Recorded information =
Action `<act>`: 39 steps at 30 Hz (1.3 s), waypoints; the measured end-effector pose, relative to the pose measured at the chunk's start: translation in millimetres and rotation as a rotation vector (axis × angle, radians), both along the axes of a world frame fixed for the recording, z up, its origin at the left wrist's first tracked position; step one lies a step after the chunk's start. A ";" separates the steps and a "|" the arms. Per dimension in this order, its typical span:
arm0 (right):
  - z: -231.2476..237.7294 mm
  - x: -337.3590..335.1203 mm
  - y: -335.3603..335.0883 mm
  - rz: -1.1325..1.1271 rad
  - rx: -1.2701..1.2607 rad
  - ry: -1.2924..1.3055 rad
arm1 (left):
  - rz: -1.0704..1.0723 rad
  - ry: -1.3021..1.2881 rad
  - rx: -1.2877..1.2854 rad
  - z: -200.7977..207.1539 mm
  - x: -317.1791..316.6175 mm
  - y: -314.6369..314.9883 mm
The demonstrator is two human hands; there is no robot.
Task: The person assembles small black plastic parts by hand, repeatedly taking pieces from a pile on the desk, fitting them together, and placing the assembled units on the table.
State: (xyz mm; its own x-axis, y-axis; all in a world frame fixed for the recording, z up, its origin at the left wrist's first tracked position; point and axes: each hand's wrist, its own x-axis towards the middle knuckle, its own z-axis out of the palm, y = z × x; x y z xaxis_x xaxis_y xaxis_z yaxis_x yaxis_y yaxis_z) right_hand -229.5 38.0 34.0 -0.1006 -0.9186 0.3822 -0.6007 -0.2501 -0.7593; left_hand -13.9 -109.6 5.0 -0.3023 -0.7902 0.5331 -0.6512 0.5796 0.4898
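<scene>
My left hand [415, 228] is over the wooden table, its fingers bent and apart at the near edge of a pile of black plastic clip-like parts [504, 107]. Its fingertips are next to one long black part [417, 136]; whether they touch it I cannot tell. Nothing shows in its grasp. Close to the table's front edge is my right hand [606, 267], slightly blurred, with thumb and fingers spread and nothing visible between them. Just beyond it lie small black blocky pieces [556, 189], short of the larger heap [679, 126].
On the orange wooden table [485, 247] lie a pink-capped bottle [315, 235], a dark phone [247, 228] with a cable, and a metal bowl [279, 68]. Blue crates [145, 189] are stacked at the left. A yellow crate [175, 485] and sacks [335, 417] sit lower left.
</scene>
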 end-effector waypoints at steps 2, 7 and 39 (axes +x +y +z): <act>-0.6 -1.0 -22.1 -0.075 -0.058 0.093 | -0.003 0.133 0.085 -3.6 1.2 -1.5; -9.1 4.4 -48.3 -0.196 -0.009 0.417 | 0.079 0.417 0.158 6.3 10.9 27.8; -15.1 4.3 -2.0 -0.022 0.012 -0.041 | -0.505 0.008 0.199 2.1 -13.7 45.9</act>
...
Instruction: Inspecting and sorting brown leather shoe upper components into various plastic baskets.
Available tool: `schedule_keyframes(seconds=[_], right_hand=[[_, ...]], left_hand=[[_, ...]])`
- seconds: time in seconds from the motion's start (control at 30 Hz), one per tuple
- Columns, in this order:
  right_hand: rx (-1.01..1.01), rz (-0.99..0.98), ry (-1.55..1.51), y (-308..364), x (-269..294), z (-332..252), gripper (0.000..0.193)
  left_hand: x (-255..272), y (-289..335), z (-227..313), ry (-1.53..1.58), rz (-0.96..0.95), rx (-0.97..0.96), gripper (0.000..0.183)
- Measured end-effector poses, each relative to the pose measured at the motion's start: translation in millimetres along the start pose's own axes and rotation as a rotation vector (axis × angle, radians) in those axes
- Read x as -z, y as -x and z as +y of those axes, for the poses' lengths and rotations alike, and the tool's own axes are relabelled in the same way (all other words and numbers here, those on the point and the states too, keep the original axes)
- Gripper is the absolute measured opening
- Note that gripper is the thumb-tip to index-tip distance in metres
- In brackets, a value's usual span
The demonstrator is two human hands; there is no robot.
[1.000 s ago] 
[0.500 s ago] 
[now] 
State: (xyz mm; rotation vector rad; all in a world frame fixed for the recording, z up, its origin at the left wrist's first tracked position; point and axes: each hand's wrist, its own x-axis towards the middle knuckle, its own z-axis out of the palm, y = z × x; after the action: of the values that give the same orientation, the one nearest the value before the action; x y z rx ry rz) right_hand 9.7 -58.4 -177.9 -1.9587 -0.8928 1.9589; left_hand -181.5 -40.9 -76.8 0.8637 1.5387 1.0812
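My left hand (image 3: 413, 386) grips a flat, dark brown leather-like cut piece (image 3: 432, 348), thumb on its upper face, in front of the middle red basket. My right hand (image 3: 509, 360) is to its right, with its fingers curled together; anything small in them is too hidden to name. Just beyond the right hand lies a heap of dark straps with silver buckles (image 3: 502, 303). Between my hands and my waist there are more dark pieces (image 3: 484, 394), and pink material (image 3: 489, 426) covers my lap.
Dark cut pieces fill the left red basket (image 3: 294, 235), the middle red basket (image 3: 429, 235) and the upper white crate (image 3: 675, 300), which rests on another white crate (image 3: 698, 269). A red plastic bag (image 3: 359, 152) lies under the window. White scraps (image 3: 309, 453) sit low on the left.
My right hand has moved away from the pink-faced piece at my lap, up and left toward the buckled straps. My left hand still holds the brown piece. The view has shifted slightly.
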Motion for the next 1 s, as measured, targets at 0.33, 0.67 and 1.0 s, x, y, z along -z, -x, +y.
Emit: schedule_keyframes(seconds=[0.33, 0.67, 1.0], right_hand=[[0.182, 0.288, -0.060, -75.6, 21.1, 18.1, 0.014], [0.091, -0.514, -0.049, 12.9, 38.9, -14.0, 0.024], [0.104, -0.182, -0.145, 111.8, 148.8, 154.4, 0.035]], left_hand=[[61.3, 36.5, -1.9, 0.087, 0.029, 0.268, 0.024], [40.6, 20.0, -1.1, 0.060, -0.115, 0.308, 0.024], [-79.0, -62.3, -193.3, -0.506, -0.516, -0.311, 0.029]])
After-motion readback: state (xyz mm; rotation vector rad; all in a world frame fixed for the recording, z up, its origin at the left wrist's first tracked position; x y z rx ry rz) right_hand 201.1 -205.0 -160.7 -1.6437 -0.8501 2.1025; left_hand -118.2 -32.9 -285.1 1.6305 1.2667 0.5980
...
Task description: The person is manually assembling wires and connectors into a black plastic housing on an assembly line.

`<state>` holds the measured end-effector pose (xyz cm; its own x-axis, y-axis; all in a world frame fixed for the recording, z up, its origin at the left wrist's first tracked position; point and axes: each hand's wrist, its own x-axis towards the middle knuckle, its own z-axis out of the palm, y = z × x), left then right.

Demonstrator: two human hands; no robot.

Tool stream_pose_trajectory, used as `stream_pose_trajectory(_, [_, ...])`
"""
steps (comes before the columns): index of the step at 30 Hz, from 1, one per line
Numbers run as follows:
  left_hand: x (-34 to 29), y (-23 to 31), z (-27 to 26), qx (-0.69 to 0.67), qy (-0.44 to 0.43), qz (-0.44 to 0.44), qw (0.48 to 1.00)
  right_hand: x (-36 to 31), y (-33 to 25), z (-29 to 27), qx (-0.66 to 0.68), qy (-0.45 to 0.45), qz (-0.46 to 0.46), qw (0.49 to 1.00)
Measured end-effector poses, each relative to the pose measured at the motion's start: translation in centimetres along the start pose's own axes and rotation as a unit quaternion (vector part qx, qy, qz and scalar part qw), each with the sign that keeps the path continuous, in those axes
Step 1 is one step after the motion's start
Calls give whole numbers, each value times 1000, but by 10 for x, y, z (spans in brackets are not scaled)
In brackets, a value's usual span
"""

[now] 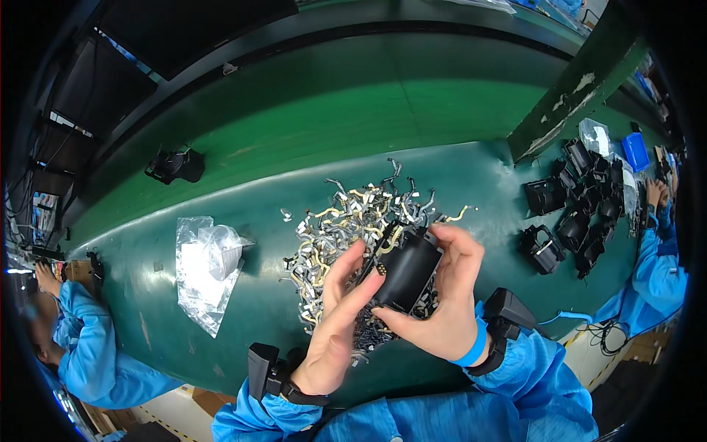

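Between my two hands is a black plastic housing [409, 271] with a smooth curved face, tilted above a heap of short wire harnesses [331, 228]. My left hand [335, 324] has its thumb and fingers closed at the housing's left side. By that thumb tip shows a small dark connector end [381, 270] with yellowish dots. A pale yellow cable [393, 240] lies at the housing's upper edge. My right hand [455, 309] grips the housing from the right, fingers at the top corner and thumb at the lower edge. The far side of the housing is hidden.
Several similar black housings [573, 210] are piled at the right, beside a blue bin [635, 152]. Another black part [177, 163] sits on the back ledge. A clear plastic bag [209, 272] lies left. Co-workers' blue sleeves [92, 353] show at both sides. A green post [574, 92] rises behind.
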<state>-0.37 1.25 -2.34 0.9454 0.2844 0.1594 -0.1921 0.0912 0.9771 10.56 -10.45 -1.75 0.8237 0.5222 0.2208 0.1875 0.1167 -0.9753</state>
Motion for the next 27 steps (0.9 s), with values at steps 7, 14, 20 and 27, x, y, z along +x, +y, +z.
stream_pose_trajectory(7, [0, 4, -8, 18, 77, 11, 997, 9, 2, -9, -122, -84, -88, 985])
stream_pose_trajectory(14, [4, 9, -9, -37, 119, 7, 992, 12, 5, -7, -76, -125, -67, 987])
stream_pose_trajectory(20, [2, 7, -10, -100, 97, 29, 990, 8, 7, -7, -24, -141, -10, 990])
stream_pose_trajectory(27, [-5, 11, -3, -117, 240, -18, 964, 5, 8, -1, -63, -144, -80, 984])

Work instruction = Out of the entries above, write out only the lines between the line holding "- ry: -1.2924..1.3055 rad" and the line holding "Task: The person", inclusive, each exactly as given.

Final answer =
  - ry: -1.2924..1.3055 rad
arm1 (left):
  - rz: -1.0704..1.0723 rad
  - ry: -1.3021..1.2881 rad
  - rx: -1.2877..1.2854 rad
  - z: -200.7977..207.1539 mm
  - x: -317.1791..316.6175 mm
  - y: -314.6369..314.9883 mm
The demonstrator is two human hands; there is no robot.
Task: The person assembles small black plastic parts by hand, repeatedly taking pieces from a pile on the desk, fitting them together, and placing the assembled units on the table.

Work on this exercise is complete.